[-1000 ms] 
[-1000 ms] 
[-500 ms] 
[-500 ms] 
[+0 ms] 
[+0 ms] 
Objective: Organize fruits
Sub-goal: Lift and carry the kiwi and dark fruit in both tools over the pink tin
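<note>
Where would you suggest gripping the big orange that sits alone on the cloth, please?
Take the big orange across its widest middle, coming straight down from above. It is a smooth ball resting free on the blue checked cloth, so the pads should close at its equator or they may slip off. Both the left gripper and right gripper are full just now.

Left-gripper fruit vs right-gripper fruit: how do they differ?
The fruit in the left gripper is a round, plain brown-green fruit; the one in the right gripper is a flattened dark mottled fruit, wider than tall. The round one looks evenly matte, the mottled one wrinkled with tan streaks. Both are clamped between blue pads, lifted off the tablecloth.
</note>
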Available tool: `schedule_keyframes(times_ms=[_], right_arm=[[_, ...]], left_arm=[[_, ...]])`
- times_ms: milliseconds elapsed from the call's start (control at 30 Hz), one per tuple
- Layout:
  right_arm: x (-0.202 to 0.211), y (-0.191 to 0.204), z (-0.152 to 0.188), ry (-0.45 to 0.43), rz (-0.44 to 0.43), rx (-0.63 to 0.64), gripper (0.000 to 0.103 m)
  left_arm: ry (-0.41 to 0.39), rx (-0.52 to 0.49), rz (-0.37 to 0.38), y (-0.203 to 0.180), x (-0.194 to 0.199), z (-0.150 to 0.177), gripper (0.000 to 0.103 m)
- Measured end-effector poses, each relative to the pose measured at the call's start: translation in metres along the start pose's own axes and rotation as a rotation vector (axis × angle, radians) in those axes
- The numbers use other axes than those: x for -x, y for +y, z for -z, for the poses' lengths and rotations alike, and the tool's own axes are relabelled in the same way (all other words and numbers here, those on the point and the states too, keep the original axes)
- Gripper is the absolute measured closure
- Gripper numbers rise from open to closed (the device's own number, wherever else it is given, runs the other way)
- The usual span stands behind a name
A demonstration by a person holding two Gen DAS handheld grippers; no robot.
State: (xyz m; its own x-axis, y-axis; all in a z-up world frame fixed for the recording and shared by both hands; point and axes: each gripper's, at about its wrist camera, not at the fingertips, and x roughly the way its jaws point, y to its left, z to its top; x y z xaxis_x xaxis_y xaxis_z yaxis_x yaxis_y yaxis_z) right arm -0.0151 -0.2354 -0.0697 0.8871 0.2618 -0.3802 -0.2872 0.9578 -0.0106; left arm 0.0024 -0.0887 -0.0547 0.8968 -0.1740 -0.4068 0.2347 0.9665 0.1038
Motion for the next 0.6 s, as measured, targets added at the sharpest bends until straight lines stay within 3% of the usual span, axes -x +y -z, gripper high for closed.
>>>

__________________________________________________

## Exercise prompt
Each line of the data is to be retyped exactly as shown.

## Exercise answer
[-1000 ms] 
[-1000 ms] 
[-500 ms] 
[-500 ms] 
[+0 ms] 
[+0 ms] 
Objective: Organize fruits
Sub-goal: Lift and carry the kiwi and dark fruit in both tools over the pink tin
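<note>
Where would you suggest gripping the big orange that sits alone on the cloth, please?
Take the big orange across its widest middle, coming straight down from above. It is a smooth ball resting free on the blue checked cloth, so the pads should close at its equator or they may slip off. Both the left gripper and right gripper are full just now.

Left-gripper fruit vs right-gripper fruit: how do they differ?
The fruit in the left gripper is a round, plain brown-green fruit; the one in the right gripper is a flattened dark mottled fruit, wider than tall. The round one looks evenly matte, the mottled one wrinkled with tan streaks. Both are clamped between blue pads, lifted off the tablecloth.
</note>
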Available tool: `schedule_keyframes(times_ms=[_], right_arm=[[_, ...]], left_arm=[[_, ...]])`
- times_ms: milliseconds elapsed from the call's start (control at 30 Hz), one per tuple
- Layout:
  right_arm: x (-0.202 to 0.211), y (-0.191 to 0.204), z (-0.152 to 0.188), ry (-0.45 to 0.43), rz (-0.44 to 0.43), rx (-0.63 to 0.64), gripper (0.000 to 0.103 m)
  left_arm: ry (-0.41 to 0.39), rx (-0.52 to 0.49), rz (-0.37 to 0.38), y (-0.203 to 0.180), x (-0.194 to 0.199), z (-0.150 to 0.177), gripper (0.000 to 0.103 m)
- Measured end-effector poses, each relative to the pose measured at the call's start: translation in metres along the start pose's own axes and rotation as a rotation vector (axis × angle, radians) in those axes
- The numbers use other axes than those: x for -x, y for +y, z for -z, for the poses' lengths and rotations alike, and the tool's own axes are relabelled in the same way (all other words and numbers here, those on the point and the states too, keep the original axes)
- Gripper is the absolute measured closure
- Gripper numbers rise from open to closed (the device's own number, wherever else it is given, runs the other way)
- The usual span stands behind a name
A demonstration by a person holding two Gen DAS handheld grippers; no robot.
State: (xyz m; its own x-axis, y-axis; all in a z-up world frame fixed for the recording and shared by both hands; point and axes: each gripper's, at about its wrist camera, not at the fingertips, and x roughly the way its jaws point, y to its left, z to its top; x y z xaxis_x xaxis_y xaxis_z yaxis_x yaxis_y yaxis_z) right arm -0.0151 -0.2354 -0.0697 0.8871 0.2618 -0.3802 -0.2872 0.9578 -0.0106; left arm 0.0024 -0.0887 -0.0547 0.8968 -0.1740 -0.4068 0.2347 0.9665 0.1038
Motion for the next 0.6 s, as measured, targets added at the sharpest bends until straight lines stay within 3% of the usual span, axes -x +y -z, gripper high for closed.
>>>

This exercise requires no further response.